Notably, the rabbits treated with green tea at both doses of 250 and 500 mg/kg exhibited a significant improvement in the levels of serum glucose (GLU), potassium (K), uric acid, cholesterol, and urea, almost reaching the normal levels in the non-infected group. The results of the EDX analysis performed in the present study indicate that green tea aqueous extract is a rich source of biologically active compounds, such as macroelements K, Ca, and P, and trace elements of Fe, Zn, and Cu, which have antioxidant and antimicrobial activities. Also, the LC-MS analysis of the green tea aqueous extract revealed the presence of multiple compounds, mainly the polyphenolic catechisms epicatechin gallate (ECG) and epigallocatechin gallate (EGCG). The most abundant catechin type found in green tea is epicatechin gallate (ECG), which constitutes about 50–80% of the total catechins in the leaves. In a previous study, Winiarska-Mieczan et al. [40] found high contents of these aforementioned substances, with antioxidative, anti-inflammatory, and immunomodulatory properties. Subsequently, the observed improvement in the body weights, macroscopical findings, microscopical liver architecture, and estimated biochemical variables of the treated rabbits might be attributed to the richness of the used extract with these substances. In this regard, green tea is actually a functional food because of its high polyphenol content (namely EGCG, quercetin, theaflavin, thearubigin, and tannic acid), which are compounds with potent antioxidant qualities. Phenolic substances have antioxidative characteristics because they can (1) remove reactive oxygen species (ROS); (2) reduce ROS formation by chelating trace elements and limiting the activity of oxidative enzymes; and (3) boost the activity of endogenous antioxidants [40]. As EGCG has up to eight -OH groups in its chemical composition, it has a particularly potent antioxidative effect [40]. In addition to probably acting via mechanisms that either directly or indirectly control the development of enzymatic antioxidants, catechins primarily function by transporting H+ ions [41]. Due to its capacity to donate an electron or hydrogen atom, quercetin has antioxidative capabilities that enable it to neutralize singlet oxygen (1O2), O2•–, OH•, LOO•, NO, and ONOO– [40]. Thus, by blocking the activity of enzymes involved in ROS generation (such as oxidases) and enzymes that use NADPH as a cofactor, quercetin is able to neutralize ROS [40].
Notably, the anti-inflammatory properties of polyphenols may also contribute to the therapeutic benefits of green tea leaves. The main impact of polyphenols on the progression of inflammation involves their capacity to impede the production of proinflammatory cytokines, such as INF-γ, TNF-α, and chemokines, in diverse cell types [42]. Moreover, polyphenols exhibit anti-inflammatory properties on multiple fronts, primarily by blocking NF-κB and controlling mitogen-activated protein kinase (MAPK), iNOS, arachidonic acid, cyclooxygenase-2 (COX-2), and lipoxygenase (LOX), as well as by reducing reactive oxygen species (ROS) synthesis in comparison to reactive nitrogen species [40].
The limitations of this study should be noted.
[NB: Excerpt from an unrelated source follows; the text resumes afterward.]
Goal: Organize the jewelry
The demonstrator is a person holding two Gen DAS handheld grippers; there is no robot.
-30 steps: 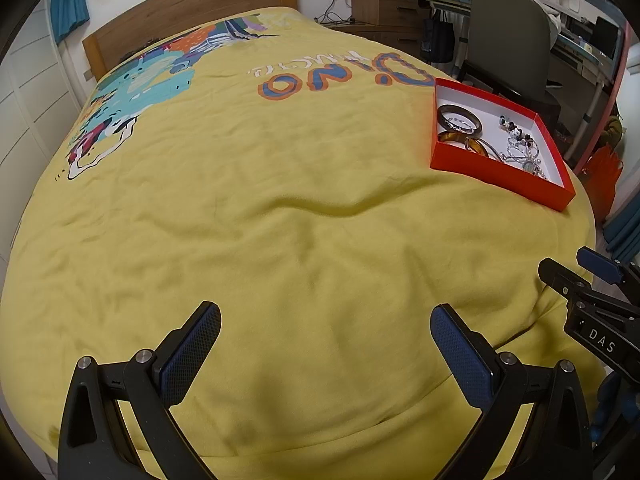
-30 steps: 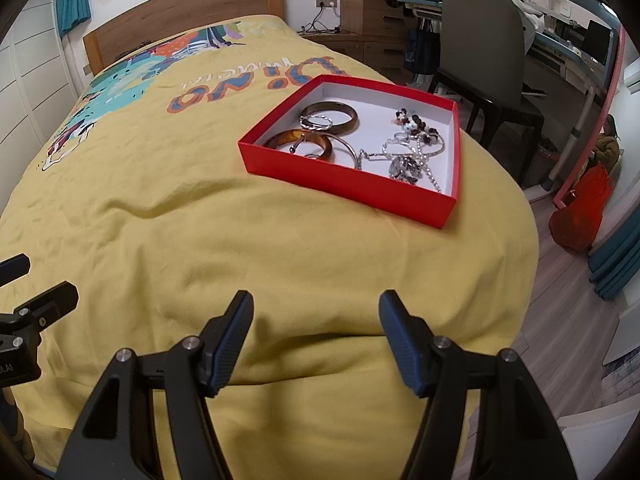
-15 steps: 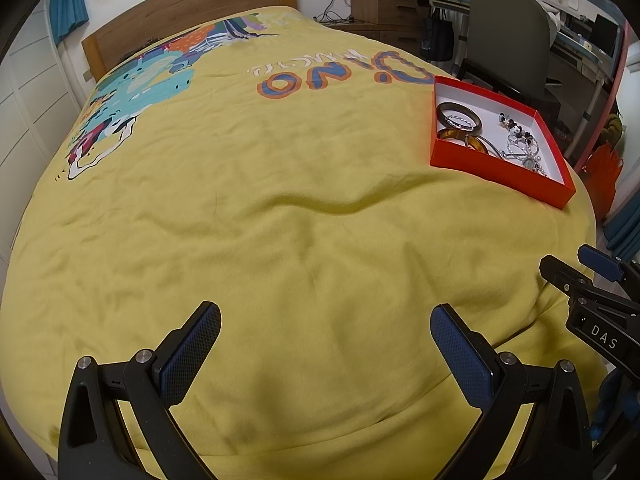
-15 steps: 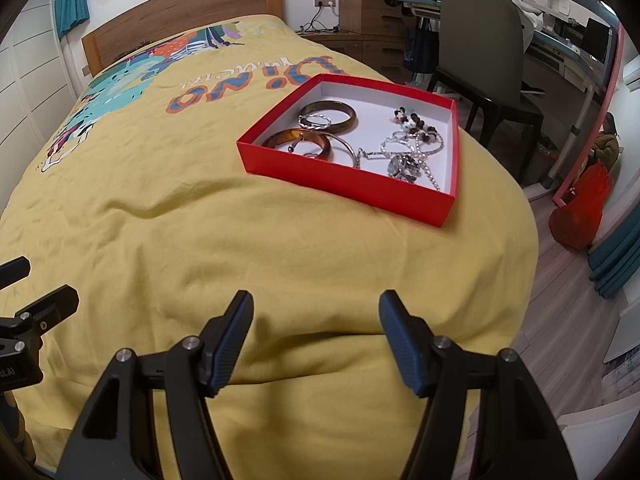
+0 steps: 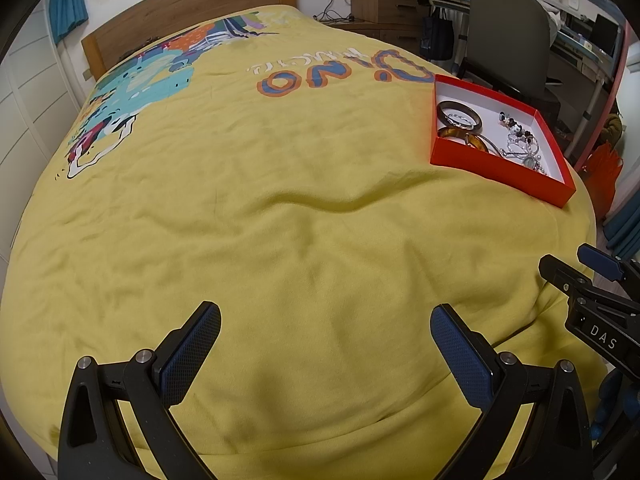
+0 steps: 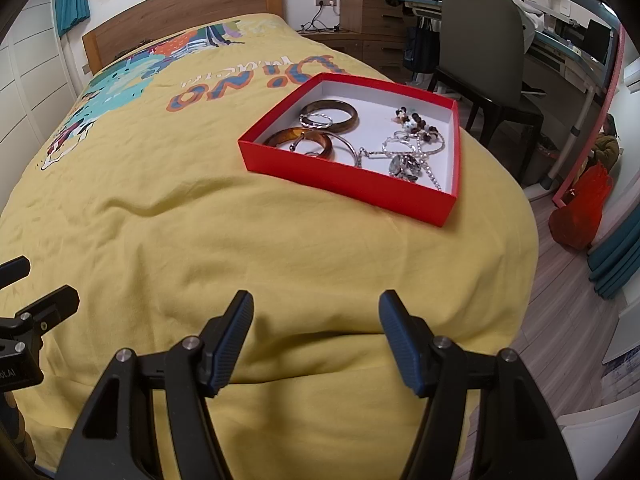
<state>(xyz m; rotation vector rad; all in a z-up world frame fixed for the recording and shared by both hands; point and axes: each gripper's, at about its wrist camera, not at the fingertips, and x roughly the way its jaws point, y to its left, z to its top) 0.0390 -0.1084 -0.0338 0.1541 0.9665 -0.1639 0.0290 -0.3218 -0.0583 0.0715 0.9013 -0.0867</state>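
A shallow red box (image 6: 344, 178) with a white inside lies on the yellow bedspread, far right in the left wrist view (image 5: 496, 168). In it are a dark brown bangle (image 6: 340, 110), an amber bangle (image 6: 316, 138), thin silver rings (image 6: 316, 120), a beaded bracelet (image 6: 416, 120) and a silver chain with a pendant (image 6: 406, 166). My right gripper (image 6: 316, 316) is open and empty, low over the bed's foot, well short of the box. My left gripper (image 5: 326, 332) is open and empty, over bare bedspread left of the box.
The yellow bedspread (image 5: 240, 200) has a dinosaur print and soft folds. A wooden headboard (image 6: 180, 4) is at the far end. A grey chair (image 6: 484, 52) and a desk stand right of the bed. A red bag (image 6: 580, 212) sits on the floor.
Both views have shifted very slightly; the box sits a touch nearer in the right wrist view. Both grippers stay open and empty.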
Although this study investigates the potential efficacy of green tea leaf aqueous extract in the treatment of hepatic eimeriosis, further studies are required to confirm liver pathology using histological examination and to determine the effect of the used herbal extract on other biochemical variables such as bilirubin. Also, further study is needed to determine the optimal dosage and treatment duration of green tea aqueous extract. Additionally, more in-depth studies are required to determine the potential mechanisms through which GTE may exert its anti-Eimeria effects.

4. Materials and Methods

4.1. Animals

At the animal house of Theodor Bilharz Research Institute in Egypt, thirty male New Zealand White rabbits, aged 6 weeks and weighing about 1.3 ± 0.07 kg, were raised in metal battery cages with a metallic grid on the bottom, keeping rabbits from coming into contact with their feces, under appropriate and stable healthy environmental conditions with a temperature of 22–25 °C, humidity 55–60%, ventilation, and 12 h of light and 12 h of darkness [43]. The rabbits were fed commercial pellet feed containing all the nutrients that were obtained from the Shuwayer, and clean drinking water was provided to the animals. The animals were left for ten days before the start of the experiment to acclimate to the place and the surrounding conditions [44].
The absence of E. stiedae and other coccidian oocysts preceding the trial was affirmed via fecal examination. All animals were weighed and numbered before the start of the experiment to determine the appropriate dose for each animal. Then, the weight of the rabbits was recorded every week during the experimental stages.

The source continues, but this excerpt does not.